Harms of Aspirin Use
To assess potential harms, we considered risk of death from gastrointestinal and intracranial hemorrhaging, which may be increased from aspirin use. Individuals who were eligible to receive aspirin under the intervention were at risk for bleeding deaths. This translates to the population of adults >40 years old receiving aspirin never or >4 hours of chest pain onset.

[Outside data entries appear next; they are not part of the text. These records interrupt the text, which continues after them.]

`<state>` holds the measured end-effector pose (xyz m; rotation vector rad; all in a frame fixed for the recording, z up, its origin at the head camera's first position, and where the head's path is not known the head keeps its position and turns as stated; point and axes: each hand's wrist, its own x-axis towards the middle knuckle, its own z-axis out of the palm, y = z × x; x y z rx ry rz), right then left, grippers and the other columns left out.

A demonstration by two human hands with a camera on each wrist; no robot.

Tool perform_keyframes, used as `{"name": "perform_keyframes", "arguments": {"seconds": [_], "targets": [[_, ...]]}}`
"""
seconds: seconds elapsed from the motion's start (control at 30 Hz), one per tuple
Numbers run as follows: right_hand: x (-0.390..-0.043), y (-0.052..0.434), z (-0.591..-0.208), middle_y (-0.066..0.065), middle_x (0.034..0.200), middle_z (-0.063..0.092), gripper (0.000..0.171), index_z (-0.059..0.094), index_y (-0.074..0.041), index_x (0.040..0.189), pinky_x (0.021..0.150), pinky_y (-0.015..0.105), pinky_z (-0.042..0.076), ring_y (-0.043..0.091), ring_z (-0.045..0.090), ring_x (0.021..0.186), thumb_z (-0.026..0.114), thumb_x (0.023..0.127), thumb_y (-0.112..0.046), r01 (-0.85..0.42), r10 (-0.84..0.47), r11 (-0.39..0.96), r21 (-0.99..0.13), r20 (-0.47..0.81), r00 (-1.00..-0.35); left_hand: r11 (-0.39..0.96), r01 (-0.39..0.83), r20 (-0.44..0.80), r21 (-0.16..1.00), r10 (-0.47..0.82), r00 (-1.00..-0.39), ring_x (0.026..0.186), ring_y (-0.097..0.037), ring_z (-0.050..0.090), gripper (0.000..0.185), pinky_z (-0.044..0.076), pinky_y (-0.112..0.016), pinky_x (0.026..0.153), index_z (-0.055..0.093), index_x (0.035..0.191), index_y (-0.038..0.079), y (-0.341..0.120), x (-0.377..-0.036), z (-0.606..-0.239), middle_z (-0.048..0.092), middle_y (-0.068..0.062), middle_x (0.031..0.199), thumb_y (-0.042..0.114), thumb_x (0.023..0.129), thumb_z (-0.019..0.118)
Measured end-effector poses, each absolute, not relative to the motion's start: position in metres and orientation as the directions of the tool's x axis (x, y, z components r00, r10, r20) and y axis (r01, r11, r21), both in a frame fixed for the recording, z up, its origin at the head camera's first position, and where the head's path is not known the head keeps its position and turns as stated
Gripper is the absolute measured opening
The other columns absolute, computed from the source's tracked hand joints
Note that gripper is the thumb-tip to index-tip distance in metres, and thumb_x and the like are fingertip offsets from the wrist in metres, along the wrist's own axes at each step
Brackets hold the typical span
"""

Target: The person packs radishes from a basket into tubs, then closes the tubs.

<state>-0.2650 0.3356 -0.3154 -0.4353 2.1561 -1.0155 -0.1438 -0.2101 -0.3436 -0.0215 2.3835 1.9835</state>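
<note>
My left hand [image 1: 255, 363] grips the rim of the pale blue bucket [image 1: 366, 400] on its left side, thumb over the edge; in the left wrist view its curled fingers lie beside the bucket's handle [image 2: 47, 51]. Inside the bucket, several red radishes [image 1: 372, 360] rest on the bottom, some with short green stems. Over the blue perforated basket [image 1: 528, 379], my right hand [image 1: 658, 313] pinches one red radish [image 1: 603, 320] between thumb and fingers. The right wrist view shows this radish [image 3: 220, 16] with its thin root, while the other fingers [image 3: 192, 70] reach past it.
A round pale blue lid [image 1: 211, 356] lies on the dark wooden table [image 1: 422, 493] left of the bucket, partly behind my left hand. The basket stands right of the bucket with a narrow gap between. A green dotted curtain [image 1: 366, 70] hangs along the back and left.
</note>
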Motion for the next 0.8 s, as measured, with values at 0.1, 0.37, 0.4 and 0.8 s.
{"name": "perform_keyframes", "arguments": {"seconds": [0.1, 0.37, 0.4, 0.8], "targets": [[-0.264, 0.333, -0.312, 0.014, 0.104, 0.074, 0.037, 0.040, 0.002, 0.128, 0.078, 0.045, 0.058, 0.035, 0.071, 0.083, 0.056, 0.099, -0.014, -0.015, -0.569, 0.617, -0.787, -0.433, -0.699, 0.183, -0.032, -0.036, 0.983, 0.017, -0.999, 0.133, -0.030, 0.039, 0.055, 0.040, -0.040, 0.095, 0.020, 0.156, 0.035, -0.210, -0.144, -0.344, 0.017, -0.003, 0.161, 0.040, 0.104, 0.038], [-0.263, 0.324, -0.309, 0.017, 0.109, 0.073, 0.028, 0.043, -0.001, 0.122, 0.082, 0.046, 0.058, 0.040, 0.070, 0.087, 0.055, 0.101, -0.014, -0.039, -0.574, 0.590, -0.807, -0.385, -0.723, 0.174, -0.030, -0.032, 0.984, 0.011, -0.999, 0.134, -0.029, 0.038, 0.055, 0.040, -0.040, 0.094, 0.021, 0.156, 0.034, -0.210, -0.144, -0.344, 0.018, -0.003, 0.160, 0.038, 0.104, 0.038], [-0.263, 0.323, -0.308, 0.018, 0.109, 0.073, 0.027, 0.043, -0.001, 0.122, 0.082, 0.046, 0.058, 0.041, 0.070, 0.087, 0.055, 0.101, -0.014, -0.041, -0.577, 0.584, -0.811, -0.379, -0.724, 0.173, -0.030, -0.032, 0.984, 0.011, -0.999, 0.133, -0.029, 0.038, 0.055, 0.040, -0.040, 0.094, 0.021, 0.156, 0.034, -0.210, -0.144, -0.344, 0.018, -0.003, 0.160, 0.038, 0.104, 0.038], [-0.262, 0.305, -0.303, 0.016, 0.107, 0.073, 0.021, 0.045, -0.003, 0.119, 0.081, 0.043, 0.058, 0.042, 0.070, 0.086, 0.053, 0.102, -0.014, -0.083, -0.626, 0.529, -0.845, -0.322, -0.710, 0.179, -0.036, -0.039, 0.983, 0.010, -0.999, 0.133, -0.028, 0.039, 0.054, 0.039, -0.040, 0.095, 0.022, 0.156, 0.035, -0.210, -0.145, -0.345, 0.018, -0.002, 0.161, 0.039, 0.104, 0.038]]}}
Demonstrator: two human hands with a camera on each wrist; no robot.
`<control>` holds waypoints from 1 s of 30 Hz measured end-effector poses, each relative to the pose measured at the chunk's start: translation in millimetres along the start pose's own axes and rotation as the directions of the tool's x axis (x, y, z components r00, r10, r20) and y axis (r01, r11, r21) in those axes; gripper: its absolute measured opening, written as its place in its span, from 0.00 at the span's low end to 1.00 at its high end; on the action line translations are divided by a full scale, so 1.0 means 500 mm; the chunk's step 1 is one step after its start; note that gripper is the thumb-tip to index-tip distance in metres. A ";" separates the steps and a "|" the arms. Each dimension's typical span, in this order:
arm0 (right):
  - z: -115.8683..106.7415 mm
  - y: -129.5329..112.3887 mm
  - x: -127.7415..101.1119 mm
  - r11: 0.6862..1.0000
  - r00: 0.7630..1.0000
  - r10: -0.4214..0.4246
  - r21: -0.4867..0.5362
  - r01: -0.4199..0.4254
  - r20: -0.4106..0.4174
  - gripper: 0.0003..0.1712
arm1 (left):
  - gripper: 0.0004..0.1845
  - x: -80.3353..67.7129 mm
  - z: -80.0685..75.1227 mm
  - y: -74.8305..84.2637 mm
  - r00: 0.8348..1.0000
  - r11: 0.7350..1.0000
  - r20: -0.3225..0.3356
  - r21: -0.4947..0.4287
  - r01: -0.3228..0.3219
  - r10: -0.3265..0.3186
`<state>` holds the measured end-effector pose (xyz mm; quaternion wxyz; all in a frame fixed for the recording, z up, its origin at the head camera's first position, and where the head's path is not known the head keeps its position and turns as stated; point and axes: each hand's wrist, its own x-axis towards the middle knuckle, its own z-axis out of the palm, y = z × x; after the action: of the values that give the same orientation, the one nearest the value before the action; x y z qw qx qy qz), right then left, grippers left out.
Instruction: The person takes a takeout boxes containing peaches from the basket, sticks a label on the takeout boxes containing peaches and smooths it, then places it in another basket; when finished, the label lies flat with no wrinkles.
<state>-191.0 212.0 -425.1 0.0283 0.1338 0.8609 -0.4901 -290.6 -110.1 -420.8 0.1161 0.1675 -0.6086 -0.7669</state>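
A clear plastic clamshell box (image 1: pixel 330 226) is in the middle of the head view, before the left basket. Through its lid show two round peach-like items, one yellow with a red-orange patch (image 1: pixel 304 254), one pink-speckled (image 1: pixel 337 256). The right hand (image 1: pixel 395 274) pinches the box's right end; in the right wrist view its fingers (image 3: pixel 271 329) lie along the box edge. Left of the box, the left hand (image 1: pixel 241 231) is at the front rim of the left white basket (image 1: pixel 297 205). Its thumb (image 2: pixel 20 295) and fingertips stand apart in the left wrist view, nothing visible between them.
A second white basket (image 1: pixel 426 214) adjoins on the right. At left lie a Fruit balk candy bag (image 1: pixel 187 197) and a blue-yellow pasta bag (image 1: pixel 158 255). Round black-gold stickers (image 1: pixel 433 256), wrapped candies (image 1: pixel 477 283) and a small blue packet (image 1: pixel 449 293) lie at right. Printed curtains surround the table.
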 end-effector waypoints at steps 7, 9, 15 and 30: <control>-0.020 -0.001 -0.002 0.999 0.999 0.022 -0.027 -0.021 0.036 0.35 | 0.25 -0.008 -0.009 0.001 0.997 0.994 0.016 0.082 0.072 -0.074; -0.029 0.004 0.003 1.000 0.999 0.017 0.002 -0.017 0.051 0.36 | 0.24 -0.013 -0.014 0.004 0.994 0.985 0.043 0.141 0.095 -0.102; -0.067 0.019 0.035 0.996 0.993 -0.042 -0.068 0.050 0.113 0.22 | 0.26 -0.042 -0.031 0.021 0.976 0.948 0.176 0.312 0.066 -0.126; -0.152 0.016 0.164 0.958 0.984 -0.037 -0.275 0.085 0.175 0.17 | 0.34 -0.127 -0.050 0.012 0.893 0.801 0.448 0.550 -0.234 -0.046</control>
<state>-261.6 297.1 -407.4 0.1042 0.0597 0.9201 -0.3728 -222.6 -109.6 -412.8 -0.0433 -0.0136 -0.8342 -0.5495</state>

We quantified the estimated number of bleeding deaths using the following: (1) the estimated number of people experiencing severe chest pain each year who do not receive aspirin within ≤4 hours, (2) the RR of severe gastrointestinal hemorrhage and intracranial hemorrhage associated with one‐time aspirin15 use by age and sex, and (3) annual mortality rates from gastrointestinal hemorrhage and intracranial hemorrhage obtained from Centers for Disease Control (CDC) Wide‐ranging Online Data for Epidemiologic Research (WONDER) in 2019 (Table S3).11 In addition to the populations experiencing AMI but receiving aspirin >4 hours, to whom we applied both mortality benefits and risks, we also included individuals experiencing severe chest pain with no AMI to quantify mortality risks. We estimated this population by subtracting the positive predictive value (PPV) of severe chest pain (ie, the ratio of AMI cases with chest pain to all individuals who experience severe chest pain for each age‐sex group), from the annual AMI incidence with chest pain and then dividing by the PPV of severe chest pain for AMI.
To quantify the PPV, we conducted a de novo systematic review and meta‐analysis of studies examining the incidence of AMI among individuals experiencing undifferentiated severe chest pain. Studies were primarily hospital‐based, in which patients being admitted to the emergency room with the chief complaint of chest pain were followed up for the occurrence of AMI. Eleven articles met our inclusion criteria (Tables S4 and S5; Figures S2 and S3), and the pooled PPV was 16.82%, (ie, 17% of patients who experienced severe chest pain had an AMI).
To quantify the relative risk of excessive bleeding from 325 mg aspirin daily, we used evidence from a meta‐analysis of 11 randomized control trials that reported a RR of 1.47 for long‐term daily aspirin use. Considering that the average cumulative dose of aspirin in the 11 trials was 331 g and using a log‐linear dose–response curve, the RR of bleeding for 28‐day daily 325 mg aspirin use was estimated to be 1.011 (ie ). We added an additional 325 mg to the cumulative dose when estimating the additional bleeding risk for patients who received aspirin >4 hours but <24 hours after an AMI.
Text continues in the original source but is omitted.